Architectural Features of Chettinad Houses
On May 16, 2017
In the heart of Tamil Nadu, a southern state of India, there exists a semi-arid area of about 1,550 sq Km that is known as the Chettinad region. It is currently occupied by about 110,000 Chettiars spread out over two towns and 73 villages. These Chettiars belong to a wealthy clan of traders and financiers who amassed their wealth by taking their trade to Southeast Asia during the 19nth century.
As a result of their travels, the community integrated the luxuries of the foreign lands they visited, with the traditional local culture, creating a unique blend that is special to this community. It is reflected in their house constructions as well as town planning of their houses contained in rectangular plots along a longitudinal axis to the orthogonal street layouts. The houses had their front doors on one street and their backdoors on a parallel running street. Their villages also had sophisticated water harvesting systems since those days of yore. The roofs of their homes were designed to collect waters which then drained into local village ponds through a network of channels, and used for drinking, bathing and agriculture. Each village had at least three ponds for these purposes.
The unique architectural design of these Chettinad houses is what sets them apart. They were usually built on palatial scales to show off the richness of the owner and consisted of a series of central courtyards. The materials and expertise to build these palatial homes were brought from all over the world and created an eye-catching glorious mix of the east and west. The elaborately carved front door usually opened onto a central courtyard, which progressively opened into more courtyards that finally ended on the backdoor; so standing at the front door, you could actually visualize the backdoor through these series of diminishing courtyards. The courtyards were surrounded by verandahs on all sides that opened out into cool spacious rooms and occupied by a large extended family; usually, there were at least three generations existing under one roof at any given time!

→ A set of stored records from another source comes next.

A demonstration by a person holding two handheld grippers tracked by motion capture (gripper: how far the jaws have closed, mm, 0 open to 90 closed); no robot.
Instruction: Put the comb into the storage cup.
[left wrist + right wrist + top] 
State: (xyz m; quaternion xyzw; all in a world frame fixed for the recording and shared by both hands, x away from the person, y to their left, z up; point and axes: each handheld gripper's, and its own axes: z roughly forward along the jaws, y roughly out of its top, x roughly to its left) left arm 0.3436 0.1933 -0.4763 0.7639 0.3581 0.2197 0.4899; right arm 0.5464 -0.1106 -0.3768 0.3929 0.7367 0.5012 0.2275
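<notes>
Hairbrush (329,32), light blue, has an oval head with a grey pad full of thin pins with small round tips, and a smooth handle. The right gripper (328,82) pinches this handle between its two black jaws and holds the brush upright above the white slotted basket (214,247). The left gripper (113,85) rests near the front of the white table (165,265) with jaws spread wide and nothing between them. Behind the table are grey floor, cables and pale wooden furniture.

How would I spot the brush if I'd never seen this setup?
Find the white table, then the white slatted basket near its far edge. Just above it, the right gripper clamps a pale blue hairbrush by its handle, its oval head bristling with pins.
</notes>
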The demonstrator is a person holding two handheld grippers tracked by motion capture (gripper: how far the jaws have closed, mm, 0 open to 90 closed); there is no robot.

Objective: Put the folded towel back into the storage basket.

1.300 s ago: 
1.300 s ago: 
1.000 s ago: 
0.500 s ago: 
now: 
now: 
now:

These large airy courtyards were used as socializing points for festivals, weddings, births or funeral get-together occasions. The courtyards were supported by intricately carved pillars usually made of Burmese teak and were a sight to behold. They also had a wonderful way of painting their walls with a mix of egg white, shell powder and limestone that lent a unique shimmering finish to the walls that can even be seen today after more than a century. It also helped in keeping the house cool, aside from the design of the house itself contributing to a comfortable temperature within its interiors.
Though the architectural design of the ground floor is typically Tamil, the upper floors have western influences, with cornices, multi-level balustrades, double columns, parapets, etc. Though most of the houses were built in the early 1900s, most of them are in a sad state of disrepair now. With the loss of business after the independence of Burma and Malaysia, most of the Chettiars suffered economic hardships and moved to the cities to look for jobs. With no one to take care of their luxurious mansions, most are falling into ruins.